SCHMOLL ― La psychose ?
BÉA ― Eh, oui ! La pschykose de la bombe que la roumeur elle court dans la clinique…
SCHMOLL ― Ça, c’est le travail de cet Inspecteur de malheur ! C’est excellent pour les affaires, le coup de la bombe. Génial !...
GUSTAVO ― Puisqu’on parle de bombe, docteur, si on revenait à notre petit interrogatoire…
SCHMOLL ― Vous, on vous a pas sonné !
GUSTAVO, outré. ― Alors, voilà, moi on m’envoie promener ! La Mama, avec un regard elle vous pétrifie ; Hugo, d’un mot il vous terrorise. Et moi, personne ne me prend au sérieux. J’en ai marre !
Il s’assoit et pleurniche dans son mouchoir. Béa, attendrie, s’approche et s’assoit à ses côtés. Elle l’entoure de ses bras.
BÉA ― Faut pas pleurer, à votre âge… cha va ch’arranger…
GUSTAVO ― Je ne crois pas, non. C’est de pire en pire.
BÉA ― Mais chi, tout ch’arrange, vous verrez, monsieur…
GUSTAVO ― Appelez-moi Gustavo… c’est mon prénom…
Le chirurgien va s’asseoir derrière son bureau. Accablé, il se prend la tête entre les mains.
BÉA ― Moi, che m’appelle Béa.
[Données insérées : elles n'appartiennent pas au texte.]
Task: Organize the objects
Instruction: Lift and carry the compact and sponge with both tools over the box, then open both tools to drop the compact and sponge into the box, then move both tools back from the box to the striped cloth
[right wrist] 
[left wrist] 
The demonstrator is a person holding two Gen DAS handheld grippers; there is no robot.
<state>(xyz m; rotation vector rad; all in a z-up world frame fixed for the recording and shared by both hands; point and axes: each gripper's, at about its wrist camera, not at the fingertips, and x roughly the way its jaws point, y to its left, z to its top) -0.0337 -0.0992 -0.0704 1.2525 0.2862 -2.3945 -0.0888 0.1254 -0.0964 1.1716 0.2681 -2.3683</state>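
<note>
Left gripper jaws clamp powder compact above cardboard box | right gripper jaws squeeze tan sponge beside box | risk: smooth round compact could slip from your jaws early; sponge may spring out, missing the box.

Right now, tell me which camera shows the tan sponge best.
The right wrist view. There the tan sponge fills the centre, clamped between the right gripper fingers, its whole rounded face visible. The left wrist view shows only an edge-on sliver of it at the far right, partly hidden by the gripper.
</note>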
Che peux vouj aider, Gustavo ?
GUSTAVO ― C’est le docteur, il ne veut pas répondre aux questions de la Mama !
BÉA ― Oh ! Il est pas gentil, el doctor…
GUSTAVO ― C’est ma faute, je ne sais pas être méchant. Je ne sais même pas faire semblant. Je suis la honte de la famille… Vous comprenez, chez nous, on est mafieux depuis des générations, on ne sait pas faire autre chose. Et la Mama, elle nous a élevé pour qu’on prenne la relève… Mais moi j’y arrive pas. J’ai beau me forcer, j’y arrive pas ! C’est comme l’accent…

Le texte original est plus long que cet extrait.